Task item -
Below are records; count the lines among them that include the string "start", and state only the number.

Recorded information -
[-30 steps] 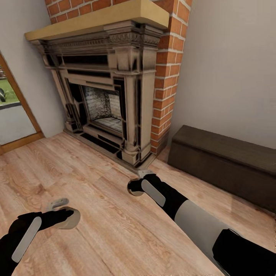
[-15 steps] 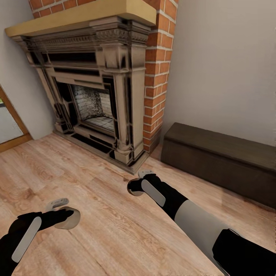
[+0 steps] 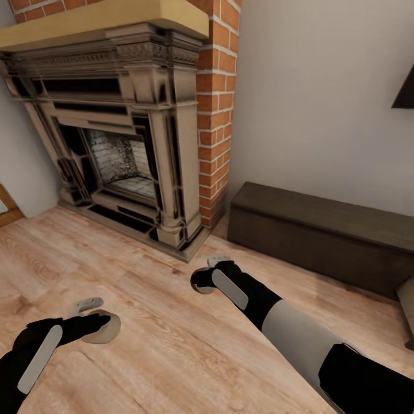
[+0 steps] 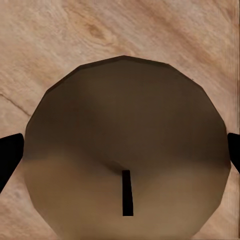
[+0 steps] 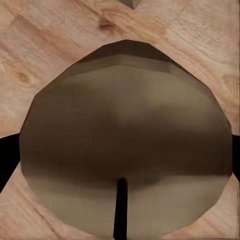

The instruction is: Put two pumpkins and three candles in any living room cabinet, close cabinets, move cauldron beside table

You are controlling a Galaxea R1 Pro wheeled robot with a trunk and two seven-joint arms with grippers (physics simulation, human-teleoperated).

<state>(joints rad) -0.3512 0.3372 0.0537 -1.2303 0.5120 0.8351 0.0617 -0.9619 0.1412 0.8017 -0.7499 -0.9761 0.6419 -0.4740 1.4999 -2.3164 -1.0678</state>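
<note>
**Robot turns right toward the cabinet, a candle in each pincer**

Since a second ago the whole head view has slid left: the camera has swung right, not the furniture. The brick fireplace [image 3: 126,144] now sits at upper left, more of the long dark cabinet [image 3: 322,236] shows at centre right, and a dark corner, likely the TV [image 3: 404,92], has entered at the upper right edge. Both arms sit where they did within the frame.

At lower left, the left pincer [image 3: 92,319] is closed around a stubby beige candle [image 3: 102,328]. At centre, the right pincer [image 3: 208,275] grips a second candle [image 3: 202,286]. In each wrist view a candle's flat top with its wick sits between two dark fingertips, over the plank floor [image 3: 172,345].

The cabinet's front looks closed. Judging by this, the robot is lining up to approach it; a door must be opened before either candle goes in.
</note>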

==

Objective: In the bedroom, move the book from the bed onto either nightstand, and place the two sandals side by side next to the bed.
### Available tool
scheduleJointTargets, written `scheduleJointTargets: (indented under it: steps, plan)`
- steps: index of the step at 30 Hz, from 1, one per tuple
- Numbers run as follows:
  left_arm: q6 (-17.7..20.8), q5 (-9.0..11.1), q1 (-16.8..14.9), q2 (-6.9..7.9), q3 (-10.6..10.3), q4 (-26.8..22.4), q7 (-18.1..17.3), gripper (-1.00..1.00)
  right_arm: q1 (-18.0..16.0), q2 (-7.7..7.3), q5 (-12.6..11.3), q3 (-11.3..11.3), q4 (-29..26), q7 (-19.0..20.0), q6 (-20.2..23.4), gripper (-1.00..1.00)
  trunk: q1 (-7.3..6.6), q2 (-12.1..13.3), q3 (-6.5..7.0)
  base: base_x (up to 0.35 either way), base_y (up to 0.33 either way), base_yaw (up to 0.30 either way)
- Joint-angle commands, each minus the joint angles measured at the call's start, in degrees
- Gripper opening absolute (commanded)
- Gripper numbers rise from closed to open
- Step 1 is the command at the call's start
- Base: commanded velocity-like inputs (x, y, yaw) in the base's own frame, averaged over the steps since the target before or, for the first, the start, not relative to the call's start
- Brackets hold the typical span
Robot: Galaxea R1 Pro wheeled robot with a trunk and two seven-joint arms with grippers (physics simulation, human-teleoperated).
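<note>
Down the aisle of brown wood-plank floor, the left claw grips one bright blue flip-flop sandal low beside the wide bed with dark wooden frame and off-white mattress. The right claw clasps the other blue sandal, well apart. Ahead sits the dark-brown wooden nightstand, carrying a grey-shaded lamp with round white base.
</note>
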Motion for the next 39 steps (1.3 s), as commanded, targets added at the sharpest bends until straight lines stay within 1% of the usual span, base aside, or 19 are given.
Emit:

Answer to this problem -
3